Яхта плавно и легко скользила по спокойной воде. Город еще не накрыли сумерки, и стояло то удивительное, умиротворяющее время суток, когда день плавно следует к закату, но еще не переходит в вечер. На темнеющей воде, правда, уже появились длинные тени близких сумерек. Но они придавали еще больше очарования этим ярким, но уходящим краскам.
Харитонов сидел рядом с актрисой на палубе, и с умиротворенным лицом смотрел на гладкую поверхность воды, ровно разрезаемую острым бортом красавицы яхты.
— Это было прекрасно! — На лице актрисы отражались тени уходящего дня. — Спасибо вам! Я никогда не испытывала ничего подобного. Здесь такое спокойствие, такой полет души…
— Вы правы. Для уставшей души нет ничего лучше, чем прогулка морем, — улыбнулся Харитонов.
— Вы говорите так, словно страшно устали, — удивилась актриса, — но никто и никогда не замечал за вами усталости.
— Я устал так же, как и все, — Харитонов пожал плечами. — Все мы измучены в этом хаосе вечно меняющейся власти и изменчивости любого дня. Именно поэтому я и организовал эту прогулку. Море — это целебный бальзам. Поверьте мне, нет средства лучше для уставших и израненных душ.
— Вы правы, — тихо сказала актриса, подставляя лицо ветру.
Маленькая дочь Веры подбежала к ним.
— Мама! Подъезжаем! Готовь монетки!
Холодная улыбнулась, хотела что-то ответить, но вдруг нахмурилась.
— Вы чувствуете запах пороха, Дмитрий? Пахнет порохом, как будто где-то была стрельба!
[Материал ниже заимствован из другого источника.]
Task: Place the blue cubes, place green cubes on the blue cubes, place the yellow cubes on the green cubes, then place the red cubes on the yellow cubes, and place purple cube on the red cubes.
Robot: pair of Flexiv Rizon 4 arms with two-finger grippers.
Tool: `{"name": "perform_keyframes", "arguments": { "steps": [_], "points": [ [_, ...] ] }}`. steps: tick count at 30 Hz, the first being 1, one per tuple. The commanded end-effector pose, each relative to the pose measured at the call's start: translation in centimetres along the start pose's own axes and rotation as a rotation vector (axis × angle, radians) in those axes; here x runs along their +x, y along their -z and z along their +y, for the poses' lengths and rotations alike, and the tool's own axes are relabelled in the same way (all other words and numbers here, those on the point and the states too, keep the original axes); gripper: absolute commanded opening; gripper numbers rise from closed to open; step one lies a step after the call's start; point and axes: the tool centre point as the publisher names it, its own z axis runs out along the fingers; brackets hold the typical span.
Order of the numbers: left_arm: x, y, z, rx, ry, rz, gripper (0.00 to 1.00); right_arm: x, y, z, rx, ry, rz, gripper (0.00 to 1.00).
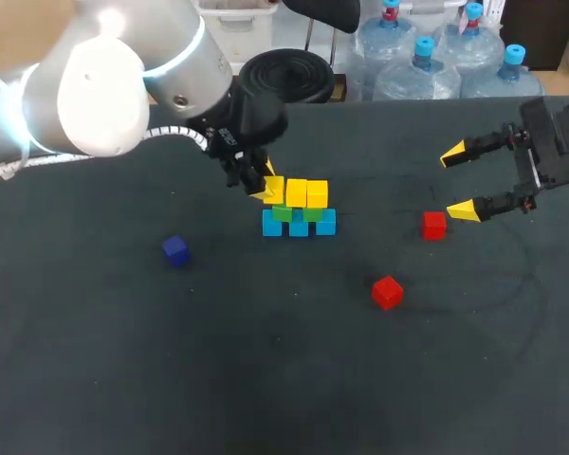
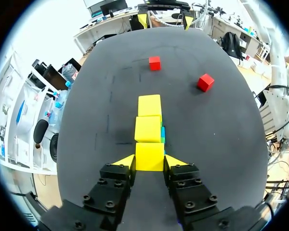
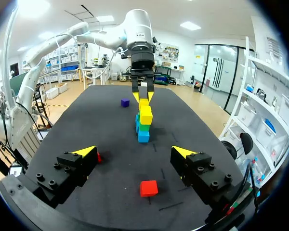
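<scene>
We note the table [image 1: 85, 379]: dark, matte top, filling most of the head view; faint pale scuff lines [image 1: 526, 275] curve across its right part; thin straight marks [image 2: 109, 125] show in the left wrist view.

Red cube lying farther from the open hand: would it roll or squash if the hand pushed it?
Probably no rolling: the red cube has flat faces and square corners, so it should slide on the table. Its crisp edges suggest stiffness. It looks small beside the right hand, so likely light.
</scene>
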Motion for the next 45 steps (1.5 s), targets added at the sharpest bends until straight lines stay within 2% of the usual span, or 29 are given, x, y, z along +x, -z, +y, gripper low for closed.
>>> {"name": "perform_keyframes", "arguments": {
  "steps": [1, 45],
  "points": [
    [-0.08, -0.03, 0.21, 0.006, -0.002, 0.007, 0.0, 0.02, -0.05, 0.01, 0.001, 0.001, -0.001, 1.0],
    [-0.18, -0.52, 0.51, 0.014, -0.004, 0.018, 0.0, 0.02, -0.05, 0.01, 0.001, 0.001, -0.001, 1.0]
  ]
}}
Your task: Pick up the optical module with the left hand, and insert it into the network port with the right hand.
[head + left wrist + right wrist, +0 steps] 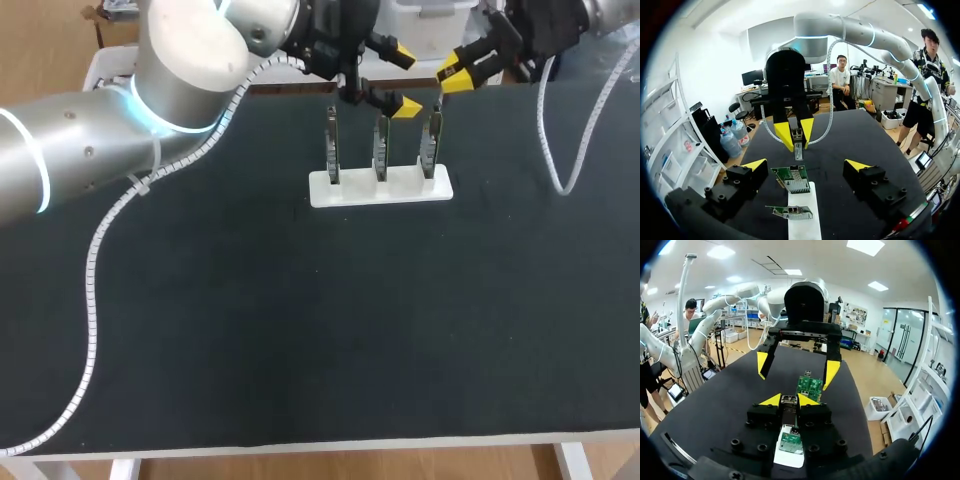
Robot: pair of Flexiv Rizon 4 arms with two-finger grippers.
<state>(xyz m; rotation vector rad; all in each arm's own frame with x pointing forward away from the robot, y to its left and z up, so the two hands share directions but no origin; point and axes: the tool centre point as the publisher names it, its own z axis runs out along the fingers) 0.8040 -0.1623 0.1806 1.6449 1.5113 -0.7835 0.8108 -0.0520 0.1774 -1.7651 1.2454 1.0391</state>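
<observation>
Looking down from the head view, the white stand [352, 190] sits toward the far edge of the worktop [300, 330] with 3 circuit boards [381, 150] upright in a row on it. The left hand [404, 78] hangs spread wide near the top of the middle board. The right hand [455, 75] sits just above the rightmost board and is the nearer of the 2 hands to it. From the left wrist view, the left hand's fingers stand far apart and hold nothing, while the right hand ahead is clamped narrowly on the optical module [798, 147], whose long axis runs down along its fingers toward the boards. From the right wrist view, the module lies between the closed yellow tips, with 1 board directly under it and another ahead, between the 2 hands. The insertion likely turns on lining that downward axis up with the network port, which cannot be clearly singled out.
</observation>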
— Действительно, — Харитонов тоже ощутил резкий, неприятный запах, — без сомнений — порох. Стреляли, и стреляли много. В порту.
К ним подошли другие участники морской прогулки. Впереди уже показался причал, и неприятный, отталкивающий запах пороха стал ощущаться резче, отчетливей.
— Что это? — актриса побледнела. — Что это такое?
Резкий толчок яхты о причал дал понять, что она причалила к берегу. Актриса встала с шезлонга, хотела что-то сказать… Но по лицу ее вдруг разлилась мертвенная бледность. Она увидела то, что и все остальные. Причал просматривался отчетливо. И все молча смотрели туда, уставившись в одну точку.
Впоследствии каждый из невольных участников этой сцены рассказывал всем остальным, что в первую минуту шок был настолько сильным, что никто не смог ничего осознать.
Казалось бы, черное есть черное, какая разница, что за черный цвет на причале, и почему причал морского порта вдруг погрузился в черную, неприглядную черноту. Но потом… Впрочем, осознание пришло гораздо позже. А пока оставалось молча смотреть.
Весь причал был усеян телами уличных мальчишек, лежащих в самых неестественных позах. Все они сливались в единое черное полотно, как бы составляя одно целое. Изредка белели только руки и лица тех, кто лежал на спине. Кое-где попадались глаза — широко раскрытые, удивленные, уставившиеся в пустое, молчащее небо.
Резкий запах пороха создавал облако, своеобразным покрывалом окутывая все вокруг. Пороха было так много, что в воздухе парила черная дымка — словно траурная вуаль, развевающаяся над морем.
В отдалении виднелся отряд солдат. Опустив ружья, они смотрели на дело своих рук. Некоторые из них пытались отворачивать лица.
Все уличные мальчишки, находившиеся на причале и развлекавшие гуляющих по морю богачей, были расстреляны. Все они были мертвы, и их застывающие тела лежали в разных позах по всему причалу, превратившемуся в единый общий могильник, полный открытых пятен — лиц и рук, и еще изредка — глаз, удивленных, потускневших, похожих на запотевшие стекла.